Movies, books, music and TV

Month: March 2020 Page 1 of 2

Thanks Le Million: The Clair Film, “Le Million”

The opening sequence of the 1931 French film, Le Million, by Rene Clair, is great.  A medium-long shot of a man and a woman saying goodnight at the window of each person’s flat is followed by stylized footage of Paris rooftops and then a scurrying of two figures to the skylight of one of these roofs.  It’s an enchanting sequence, but then Le Million is an enchanting musical comedy, a brave if idiosyncratic adaptation of a play.

Michel (Rene Lefevre) is not a very lovely hero, really, but he is entitled to the million florins that a Dutch lottery ticket ensures for him.  He just has to retrieve the jacket in whose pocket the ticket can be found.  It’s missing. . . The film’s humor is droll, though there’s no wit:  The dialogue, you see, is improvised.  The music, some of it operatic, is often pleasant, curiously featured as though it were beside the point.  The cast is generally fun, the leading lady (Annabella—one name only) inarguably, unglamorously pretty.

It’s Clair all the way.

(In French with English subtitles)

Le Million

Le Million (Photo credit: Wikipedia)

“Howards End” Remade

Writer-director Kenneth Lonergan did not, in my opinion, put out a truly successful film with Manchester by the Sea; but he does better, without quite redeeming himself, in the scenario-penning for Howards End (2018), a four-hour TV miniseries.  I have watched more than the first two hours of the show on Amazon Prime and love how limpid and fundamentally profound it is.
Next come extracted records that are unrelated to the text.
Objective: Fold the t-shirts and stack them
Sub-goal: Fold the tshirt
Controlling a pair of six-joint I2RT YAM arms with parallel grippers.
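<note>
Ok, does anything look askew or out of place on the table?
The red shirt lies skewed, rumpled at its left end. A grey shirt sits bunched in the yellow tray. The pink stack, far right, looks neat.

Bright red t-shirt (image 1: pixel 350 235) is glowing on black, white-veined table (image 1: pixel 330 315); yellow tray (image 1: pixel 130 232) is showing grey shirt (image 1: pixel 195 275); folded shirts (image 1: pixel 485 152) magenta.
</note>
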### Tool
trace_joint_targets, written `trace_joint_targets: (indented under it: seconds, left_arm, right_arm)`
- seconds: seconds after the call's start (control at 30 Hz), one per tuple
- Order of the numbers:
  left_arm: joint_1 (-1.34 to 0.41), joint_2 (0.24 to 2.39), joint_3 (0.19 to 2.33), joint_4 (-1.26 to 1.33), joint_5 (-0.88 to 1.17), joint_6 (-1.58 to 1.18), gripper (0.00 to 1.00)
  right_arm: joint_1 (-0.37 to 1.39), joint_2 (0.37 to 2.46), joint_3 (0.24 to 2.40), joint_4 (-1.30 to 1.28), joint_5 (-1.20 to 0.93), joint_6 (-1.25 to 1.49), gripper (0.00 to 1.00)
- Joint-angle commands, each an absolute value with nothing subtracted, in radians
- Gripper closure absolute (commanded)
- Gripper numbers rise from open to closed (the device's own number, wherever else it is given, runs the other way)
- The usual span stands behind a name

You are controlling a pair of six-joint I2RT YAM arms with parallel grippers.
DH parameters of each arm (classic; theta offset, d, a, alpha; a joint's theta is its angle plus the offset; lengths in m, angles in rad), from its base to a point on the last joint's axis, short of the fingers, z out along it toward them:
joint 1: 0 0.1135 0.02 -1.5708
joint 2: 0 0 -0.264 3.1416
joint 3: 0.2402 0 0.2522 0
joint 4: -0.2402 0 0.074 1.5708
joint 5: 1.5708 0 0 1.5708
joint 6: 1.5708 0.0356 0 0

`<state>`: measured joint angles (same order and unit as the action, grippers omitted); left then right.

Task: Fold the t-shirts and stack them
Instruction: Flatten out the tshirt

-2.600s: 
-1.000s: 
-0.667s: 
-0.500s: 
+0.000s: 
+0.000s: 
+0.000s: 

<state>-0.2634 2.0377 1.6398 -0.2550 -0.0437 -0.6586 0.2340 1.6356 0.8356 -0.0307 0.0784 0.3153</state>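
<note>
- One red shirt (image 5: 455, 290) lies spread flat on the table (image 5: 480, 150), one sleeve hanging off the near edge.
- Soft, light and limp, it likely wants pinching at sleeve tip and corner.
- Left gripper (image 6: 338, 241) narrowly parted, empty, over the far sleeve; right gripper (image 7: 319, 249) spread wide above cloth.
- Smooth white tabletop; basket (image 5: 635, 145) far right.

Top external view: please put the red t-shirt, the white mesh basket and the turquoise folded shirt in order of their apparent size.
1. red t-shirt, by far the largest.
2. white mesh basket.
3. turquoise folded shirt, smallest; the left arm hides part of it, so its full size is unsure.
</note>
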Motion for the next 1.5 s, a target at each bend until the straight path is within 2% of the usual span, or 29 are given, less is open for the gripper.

Because of landscapes near the sea and very winning costumes, the “film” is twice as lovely-looking as Ang Lee’s Sense and Sensibility.  I am much enjoying Hayley Atwell and Philippa Coulthard as reformist young women of the early 20th century and Matthew Macfadyen in all his solidity.  E.M. Forster’s Howards End is yet another novel I have not read; I suspect I wouldn’t want it said that this Howards End is yet another TV series I have not seen.  More on the show later.

Emphatically Masculine: “The Hitch-Hiker” (1953)

The Hitch-Hiker

The Hitch-Hiker (Photo credit: Wikipedia)

It is well known that the actress Ida Lupino was a director as well.  In the 1950s she avidly wanted to make an expert (if small) film noir and she did, not only directing but also co-writing the tale of a cruel, criminal hitchhiker (William Talman) who traverses the desert with the two sad-sack men he has kidnapped.

For a product of Old Hollywood, The Hitch-Hiker (1953) is impressively hard-nosed.  Virtually no women appear in the film, part of what makes it emphatically masculine.  And it isn’t dated.  Have fun, ladies and gentlemen.

 

Dressed To Be Sexy, “Dressed to Kill”

Liberal men (and female feminists) in today’s post-MeToo movie industry would never release a film like Brian De Palma‘s Dressed to Kill (1980), for they would obtusely suspect it of being sexist.  It is rather refreshing to see such a candid work from the past, although I myself am bothered by the film’s sensationalism at the beginning and close to the end.  Indeed, it is this and Angie Dickinson‘s second-rate acting that make the film so unpromising for the first 15 minutes.  Then it gets stronger.

Dickinson plays an unhappy, sexually dissatisfied wife and mother who ceases to have any scruples about her marriage.  Eventually she is murdered.  Dressed to Kill, which De Palma wrote as well as directed, is Psycho with sex steadily focused on, sex taken utterly seriously.

The movie, I repeat, gets stronger, but only for a while.  De Palma intentionally steals from Hitchcock but is not as powerful a thriller director as Hitchcock.  Further, his screenplay contains too much that is hard to swallow.  Deeply sensual through its female bodies—including that of Nancy Allen, De Palma’s ex-wife—the movie is nevertheless non-sexist.  Why did it have to be non-sexist sensationalism?

Going Plop: The Movie, “The Fall of the American Empire”

To Denys Arcand, the American empire must be a North American empire, which is to say Canada and the United States (not Mexico).  His film, The Fall of the American Empire (2018), after all, is set in Montreal, where there is as much hunger for ill-gotten money as in Chicago or Houston.

This movie doesn’t cut it, though.  For most of its running time it isn’t dull, but Arcand is an unsatisfying writer, The Barbarian Invasions notwithstanding.  It’s politically insignificant and artistically paltry.